The Application Program Interface (API) server 112 receives and transmits message data (e.g., commands and message payloads) between the client device 106 and the application servers 110. Specifically, the Application Program Interface (API) server 112 provides a set of interfaces (e.g., routines and protocols) that can be called or queried by the messaging client 108 in order to invoke functionality of the application servers 110. The Application Program Interface (API) server 112 exposes various functions supported by the application servers 110, including account registration, login functionality, the sending of messages, via the application servers 110, from a particular messaging client 108 to another messaging client 108, the sending of media files (e.g., images or video) from a messaging client 108 to a messaging server 114, and for possible access by another messaging client 108, the settings of a collection of media data (e.g., story), the retrieval of a list of friends of a user of a client device 106, the retrieval of such collections, the retrieval of messages and content, the addition and deletion of entities (e.g., friends) to an entity graph (e.g., a social graph), the location of friends within a social graph, and opening an application event (e.g., relating to the messaging client 108).
The application servers 110 host a number of server applications and subsystems, including for example a messaging server 114, an image processing server 118, and a social network server 120. The messaging server 114 implements a number of message processing technologies and functions, particularly related to the aggregation and other processing of content (e.g., textual and multimedia content) included in messages received from multiple instances of the messaging client 108. As will be described in further detail, the text and media content from multiple sources may be aggregated into collections of content (e.g., called stories or galleries).

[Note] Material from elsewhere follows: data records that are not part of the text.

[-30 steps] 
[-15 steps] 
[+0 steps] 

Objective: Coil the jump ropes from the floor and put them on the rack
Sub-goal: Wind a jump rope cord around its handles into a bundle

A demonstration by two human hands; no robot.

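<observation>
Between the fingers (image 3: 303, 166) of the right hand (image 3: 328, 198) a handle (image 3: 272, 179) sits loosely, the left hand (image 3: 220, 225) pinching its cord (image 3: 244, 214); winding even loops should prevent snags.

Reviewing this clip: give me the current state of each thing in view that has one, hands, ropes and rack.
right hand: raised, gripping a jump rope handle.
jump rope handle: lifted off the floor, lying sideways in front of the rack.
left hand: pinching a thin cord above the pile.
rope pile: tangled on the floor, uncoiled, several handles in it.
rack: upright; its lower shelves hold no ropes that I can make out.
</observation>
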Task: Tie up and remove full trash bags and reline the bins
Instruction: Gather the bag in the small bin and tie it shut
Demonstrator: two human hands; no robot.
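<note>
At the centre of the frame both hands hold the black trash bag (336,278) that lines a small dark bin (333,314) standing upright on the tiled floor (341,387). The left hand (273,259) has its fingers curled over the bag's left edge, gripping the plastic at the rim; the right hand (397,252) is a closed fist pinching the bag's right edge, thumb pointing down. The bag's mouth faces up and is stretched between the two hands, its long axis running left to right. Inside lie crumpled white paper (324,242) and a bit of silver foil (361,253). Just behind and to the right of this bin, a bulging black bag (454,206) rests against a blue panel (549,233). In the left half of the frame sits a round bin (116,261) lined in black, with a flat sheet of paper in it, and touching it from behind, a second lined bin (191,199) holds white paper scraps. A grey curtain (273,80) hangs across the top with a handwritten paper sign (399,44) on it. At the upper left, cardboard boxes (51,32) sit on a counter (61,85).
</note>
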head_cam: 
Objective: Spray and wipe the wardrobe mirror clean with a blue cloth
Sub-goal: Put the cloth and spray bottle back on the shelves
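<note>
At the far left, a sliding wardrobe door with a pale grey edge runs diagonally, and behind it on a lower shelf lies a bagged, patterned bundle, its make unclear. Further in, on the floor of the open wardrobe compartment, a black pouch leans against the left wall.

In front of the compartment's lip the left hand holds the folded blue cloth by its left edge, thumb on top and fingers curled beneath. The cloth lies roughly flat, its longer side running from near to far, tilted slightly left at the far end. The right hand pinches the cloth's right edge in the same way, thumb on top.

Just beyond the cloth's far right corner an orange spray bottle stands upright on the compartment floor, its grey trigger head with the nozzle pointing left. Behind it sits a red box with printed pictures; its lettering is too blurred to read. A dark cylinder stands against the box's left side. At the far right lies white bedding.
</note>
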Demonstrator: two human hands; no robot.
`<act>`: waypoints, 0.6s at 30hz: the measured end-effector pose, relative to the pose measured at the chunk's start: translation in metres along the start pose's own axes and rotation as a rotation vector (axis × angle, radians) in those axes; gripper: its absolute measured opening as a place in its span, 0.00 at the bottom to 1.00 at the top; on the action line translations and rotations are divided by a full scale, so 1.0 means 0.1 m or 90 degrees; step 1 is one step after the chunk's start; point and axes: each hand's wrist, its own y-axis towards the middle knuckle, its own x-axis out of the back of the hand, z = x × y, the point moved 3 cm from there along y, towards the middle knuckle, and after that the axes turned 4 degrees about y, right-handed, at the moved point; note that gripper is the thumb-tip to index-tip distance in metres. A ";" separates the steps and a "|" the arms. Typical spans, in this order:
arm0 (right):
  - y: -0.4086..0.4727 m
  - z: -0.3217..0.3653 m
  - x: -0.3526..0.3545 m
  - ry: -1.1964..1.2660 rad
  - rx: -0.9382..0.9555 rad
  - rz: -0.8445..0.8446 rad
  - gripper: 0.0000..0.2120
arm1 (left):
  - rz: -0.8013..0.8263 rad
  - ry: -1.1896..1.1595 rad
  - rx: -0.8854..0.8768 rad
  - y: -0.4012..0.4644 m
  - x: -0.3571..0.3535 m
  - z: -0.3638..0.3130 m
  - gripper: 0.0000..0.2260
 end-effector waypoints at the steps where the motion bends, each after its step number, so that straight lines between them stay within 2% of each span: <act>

These collections are then made available to the messaging client 108. Other processor and memory intensive processing of data may also be performed server-side by the messaging server 114, in view of the hardware requirements for such processing.
The application servers 110 also include an image processing server 118 that is dedicated to performing various image processing operations, typically with respect to images or video within the payload of a message sent from or received at the messaging server 114.
The social network server 120 supports various social networking functions and services and makes these functions and services available to the messaging server 114. Examples of functions and services supported by the social network server 120 include the identification of other users of the messaging system 100 with which a particular user has relationships or is “following,” and also the identification of other entities and interests of a particular user.
System Architecture
FIG. 2 is a block diagram illustrating further details regarding the messaging system 100, according to some examples. Specifically, the messaging system 100 is shown to comprise the messaging client 108 and the application servers 110. The messaging system 100 embodies a number of subsystems, which are supported on the client-side by the messaging client 108 and on the sever-side by the application servers 110. These subsystems include, for example, an ephemeral timer system 202, a collection management system 204, an augmentation system 206, a map system 210, a game system 212, and a posegraph optimization system 214.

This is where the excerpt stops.